C'est donc en sachant très bien ce que je fais et pourquoi je le fais, que je l'appelle,—M. Bazaine—ou de Bazaine.

Les journaux ont publié une lettre d'une des deux Anglaises que la police a un moment cherchées, et dont, mieux informée, elle a abandonné la poursuite.

Cette lettre est de la plus ridicule outrecuidance et menace la France du courroux du gouvernement anglais.

Ces deux personnes, une dame et une demoiselle, avaient pris l'habitude d'aller le soir faire de la musique et chanter en bateau sous les fenêtres du prisonnier;—il est peu décent et peu convenable de braver les lois d'un pays auquel on demande l'hospitalité et son soleil pour sa chlorose,—et l'autorité locale a eu un grand tort; elle aurait dû avertir ces personnes une fois, et à un second accès de ces fantaisies hystériques, leur faire passer une nuit au violon pêle-mêle avec les autres demoiselles qui flirtent trop tard ou dans les endroits non autorisés.

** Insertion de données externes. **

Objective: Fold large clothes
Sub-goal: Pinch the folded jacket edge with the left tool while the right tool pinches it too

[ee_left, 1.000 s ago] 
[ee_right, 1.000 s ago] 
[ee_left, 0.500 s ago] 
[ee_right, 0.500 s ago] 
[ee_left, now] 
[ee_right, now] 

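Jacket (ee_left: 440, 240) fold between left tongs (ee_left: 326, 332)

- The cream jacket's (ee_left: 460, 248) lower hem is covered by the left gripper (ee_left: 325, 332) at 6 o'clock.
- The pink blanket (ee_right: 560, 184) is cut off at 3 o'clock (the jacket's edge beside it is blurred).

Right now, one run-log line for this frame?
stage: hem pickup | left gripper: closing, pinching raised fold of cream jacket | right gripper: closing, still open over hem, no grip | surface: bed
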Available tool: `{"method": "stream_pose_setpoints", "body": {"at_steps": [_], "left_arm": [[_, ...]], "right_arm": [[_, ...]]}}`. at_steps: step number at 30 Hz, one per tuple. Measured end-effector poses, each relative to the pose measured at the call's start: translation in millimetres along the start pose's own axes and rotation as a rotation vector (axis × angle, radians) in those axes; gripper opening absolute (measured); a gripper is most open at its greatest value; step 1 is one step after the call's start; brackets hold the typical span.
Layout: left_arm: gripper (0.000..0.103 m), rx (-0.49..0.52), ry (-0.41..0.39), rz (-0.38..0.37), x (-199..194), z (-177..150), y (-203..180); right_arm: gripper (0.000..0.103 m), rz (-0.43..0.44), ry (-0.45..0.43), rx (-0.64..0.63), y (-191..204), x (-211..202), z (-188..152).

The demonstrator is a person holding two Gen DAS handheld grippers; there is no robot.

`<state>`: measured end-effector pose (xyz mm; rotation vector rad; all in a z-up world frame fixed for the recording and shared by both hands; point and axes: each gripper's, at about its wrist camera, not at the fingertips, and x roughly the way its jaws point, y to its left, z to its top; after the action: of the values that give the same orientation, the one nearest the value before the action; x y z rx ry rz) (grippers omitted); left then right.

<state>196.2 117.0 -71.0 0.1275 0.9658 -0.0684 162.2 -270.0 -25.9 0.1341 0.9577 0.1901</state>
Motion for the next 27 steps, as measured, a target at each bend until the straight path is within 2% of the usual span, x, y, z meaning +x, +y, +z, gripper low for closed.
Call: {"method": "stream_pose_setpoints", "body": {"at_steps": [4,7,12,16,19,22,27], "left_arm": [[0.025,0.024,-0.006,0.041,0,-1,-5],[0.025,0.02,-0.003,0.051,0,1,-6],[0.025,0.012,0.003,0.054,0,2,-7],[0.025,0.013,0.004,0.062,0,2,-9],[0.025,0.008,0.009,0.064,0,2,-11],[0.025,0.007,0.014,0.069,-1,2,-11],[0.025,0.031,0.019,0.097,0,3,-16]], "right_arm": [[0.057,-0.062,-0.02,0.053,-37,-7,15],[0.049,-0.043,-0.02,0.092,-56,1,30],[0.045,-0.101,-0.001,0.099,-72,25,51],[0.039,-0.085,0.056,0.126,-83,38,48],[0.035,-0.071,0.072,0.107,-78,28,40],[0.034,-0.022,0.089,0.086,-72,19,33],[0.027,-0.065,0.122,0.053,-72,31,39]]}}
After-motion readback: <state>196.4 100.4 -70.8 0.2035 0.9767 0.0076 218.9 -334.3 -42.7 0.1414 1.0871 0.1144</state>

Il paraît que le colonel Villette allait flirter de plus près, et passait chez ces prime-donne d'opérette des soirées extrêmement agréables.

En général, dans cette évasion, il y a trop d'opéra-comique et trop de roman.

Trop de Richard Cœur-de-lion pour les miss.

Trop de Monte-Cristo pour madame Bazaine.

Pourquoi parle-t-on encore de M. Bazaine? N'a-t-on pas épuisé les bourdes et les billevesées et les naïvetés? Va-t-on crier à l'orgueil si je constate que les Guêpes seules ont vu clair?